### [Instructions for the task]
Look through the data for the string "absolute". Copy every line where it is found.
[Source data]
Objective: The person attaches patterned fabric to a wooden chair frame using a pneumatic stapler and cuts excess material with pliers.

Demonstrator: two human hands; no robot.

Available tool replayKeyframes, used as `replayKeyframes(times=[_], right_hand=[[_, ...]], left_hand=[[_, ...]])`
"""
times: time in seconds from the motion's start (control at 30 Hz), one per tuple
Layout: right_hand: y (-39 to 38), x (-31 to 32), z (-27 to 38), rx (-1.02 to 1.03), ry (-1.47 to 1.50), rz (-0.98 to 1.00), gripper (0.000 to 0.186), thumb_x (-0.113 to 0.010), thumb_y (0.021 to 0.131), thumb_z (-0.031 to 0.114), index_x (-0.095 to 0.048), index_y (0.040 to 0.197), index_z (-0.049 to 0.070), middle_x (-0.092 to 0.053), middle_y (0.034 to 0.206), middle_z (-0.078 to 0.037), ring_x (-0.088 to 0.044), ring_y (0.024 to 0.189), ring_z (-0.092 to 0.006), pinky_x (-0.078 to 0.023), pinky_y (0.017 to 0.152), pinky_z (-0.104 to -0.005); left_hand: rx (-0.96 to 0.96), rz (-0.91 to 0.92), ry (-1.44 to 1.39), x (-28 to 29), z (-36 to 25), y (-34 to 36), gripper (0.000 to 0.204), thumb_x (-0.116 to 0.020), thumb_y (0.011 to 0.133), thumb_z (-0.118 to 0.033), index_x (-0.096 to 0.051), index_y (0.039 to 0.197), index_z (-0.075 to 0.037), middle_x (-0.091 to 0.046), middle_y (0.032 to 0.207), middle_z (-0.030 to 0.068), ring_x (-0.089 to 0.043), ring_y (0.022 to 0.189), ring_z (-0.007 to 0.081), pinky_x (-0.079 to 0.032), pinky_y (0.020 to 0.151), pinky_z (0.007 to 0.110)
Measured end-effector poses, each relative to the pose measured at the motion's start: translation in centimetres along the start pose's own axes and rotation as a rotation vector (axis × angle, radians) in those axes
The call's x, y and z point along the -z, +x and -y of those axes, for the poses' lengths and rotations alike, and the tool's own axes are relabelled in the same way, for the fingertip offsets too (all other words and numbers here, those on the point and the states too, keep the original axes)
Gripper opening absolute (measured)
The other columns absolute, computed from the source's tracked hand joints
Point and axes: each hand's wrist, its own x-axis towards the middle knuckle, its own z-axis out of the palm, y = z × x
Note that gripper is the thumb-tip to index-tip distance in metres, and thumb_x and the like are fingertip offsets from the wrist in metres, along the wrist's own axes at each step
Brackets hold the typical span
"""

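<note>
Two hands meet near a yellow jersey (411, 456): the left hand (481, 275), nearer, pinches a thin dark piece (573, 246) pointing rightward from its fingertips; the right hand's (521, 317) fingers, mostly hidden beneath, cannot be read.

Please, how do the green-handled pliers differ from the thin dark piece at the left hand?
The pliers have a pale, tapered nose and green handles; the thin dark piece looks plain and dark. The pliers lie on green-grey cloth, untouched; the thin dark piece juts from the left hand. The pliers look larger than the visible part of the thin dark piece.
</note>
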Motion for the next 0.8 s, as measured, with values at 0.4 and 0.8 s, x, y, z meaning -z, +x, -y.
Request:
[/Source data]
### [Exercise answer]
Gripper opening absolute (measured)
The other columns absolute, computed from the source's tracked hand joints

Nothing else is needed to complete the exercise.